本文共 12203 字，大约阅读时间需要 40 分钟。

数据集说明：

数据集下载地址

http://archive.ics.uci.edu/ml/machine-learning-databases/00275/Bike-Sharing-Dataset.zip

=========================================

hour.csv和day.csv都有如下属性，除了hour.csv文件中没有hr属性以外

- instant: 记录ID

- dteday : 时间日期

- season : 季节 (1:春季, 2:夏季, 3:秋季, 4:冬季)

- yr : 年份 (0: 2011, 1:2012)

- mnth : 月份 ( 1 to 12)

- hr : 当天时刻 (0 to 23)

- holiday : 当天是否是节假日(extracted from http://dchr.dc.gov/page/holiday-schedule)

- weekday : 周几

- workingday : 工作日 is 1, 其他 is 0.

+ weathersit : 天气

- 1: Clear, Few clouds, Partly cloudy, Partly cloudy

- 2: Mist + Cloudy, Mist + Broken clouds, Mist + Few clouds, Mist

- 3: Light Snow, Light Rain + Thunderstorm + Scattered clouds, Light Rain + Scattered clouds

- 4: Heavy Rain + Ice Pallets + Thunderstorm + Mist, Snow + Fog

- temp : 气温 Normalized temperature in Celsius. The values are divided to 41 (max)

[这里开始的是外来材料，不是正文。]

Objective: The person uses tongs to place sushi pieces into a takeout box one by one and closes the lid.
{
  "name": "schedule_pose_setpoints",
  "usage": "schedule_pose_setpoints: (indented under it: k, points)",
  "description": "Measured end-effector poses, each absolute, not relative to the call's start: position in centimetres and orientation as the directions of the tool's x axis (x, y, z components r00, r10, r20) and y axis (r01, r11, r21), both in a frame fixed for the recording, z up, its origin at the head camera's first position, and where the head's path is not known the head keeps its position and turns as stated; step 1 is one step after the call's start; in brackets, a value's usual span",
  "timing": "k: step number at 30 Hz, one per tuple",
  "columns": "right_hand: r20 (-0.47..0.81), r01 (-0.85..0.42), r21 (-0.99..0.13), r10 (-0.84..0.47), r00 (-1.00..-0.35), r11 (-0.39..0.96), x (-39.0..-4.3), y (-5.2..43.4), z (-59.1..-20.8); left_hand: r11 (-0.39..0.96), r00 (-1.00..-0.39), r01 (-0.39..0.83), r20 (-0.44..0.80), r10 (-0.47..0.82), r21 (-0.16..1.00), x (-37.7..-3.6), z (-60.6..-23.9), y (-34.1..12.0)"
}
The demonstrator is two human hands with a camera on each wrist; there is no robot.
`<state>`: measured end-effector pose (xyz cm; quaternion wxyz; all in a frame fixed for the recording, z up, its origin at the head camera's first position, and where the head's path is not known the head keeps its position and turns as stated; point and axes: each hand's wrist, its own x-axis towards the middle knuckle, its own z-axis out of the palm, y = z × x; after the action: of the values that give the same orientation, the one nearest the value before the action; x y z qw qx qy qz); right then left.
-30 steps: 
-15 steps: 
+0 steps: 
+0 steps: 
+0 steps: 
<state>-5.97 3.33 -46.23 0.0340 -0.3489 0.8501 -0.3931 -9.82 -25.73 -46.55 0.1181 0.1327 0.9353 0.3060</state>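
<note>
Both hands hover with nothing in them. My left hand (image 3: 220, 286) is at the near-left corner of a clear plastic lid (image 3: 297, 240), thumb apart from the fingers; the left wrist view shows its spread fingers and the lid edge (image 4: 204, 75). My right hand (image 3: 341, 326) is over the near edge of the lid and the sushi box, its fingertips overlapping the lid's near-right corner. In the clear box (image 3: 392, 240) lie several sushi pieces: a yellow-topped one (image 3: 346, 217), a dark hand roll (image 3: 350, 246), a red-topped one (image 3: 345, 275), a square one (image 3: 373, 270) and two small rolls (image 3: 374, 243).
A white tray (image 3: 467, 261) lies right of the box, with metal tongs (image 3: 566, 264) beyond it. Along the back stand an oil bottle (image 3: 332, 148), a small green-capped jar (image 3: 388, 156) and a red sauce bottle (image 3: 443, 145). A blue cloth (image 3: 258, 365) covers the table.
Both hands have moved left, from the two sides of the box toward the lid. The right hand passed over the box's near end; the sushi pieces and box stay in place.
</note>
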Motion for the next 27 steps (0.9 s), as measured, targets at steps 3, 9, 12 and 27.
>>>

- atemp: 体感温度 Normalized feeling temperature in Celsius. The values are divided to 50 (max)

- hum: 湿度 Normalized humidity. The values are divided to 100 (max)

- windspeed: 风速Normalized wind speed. The values are divided to 67 (max)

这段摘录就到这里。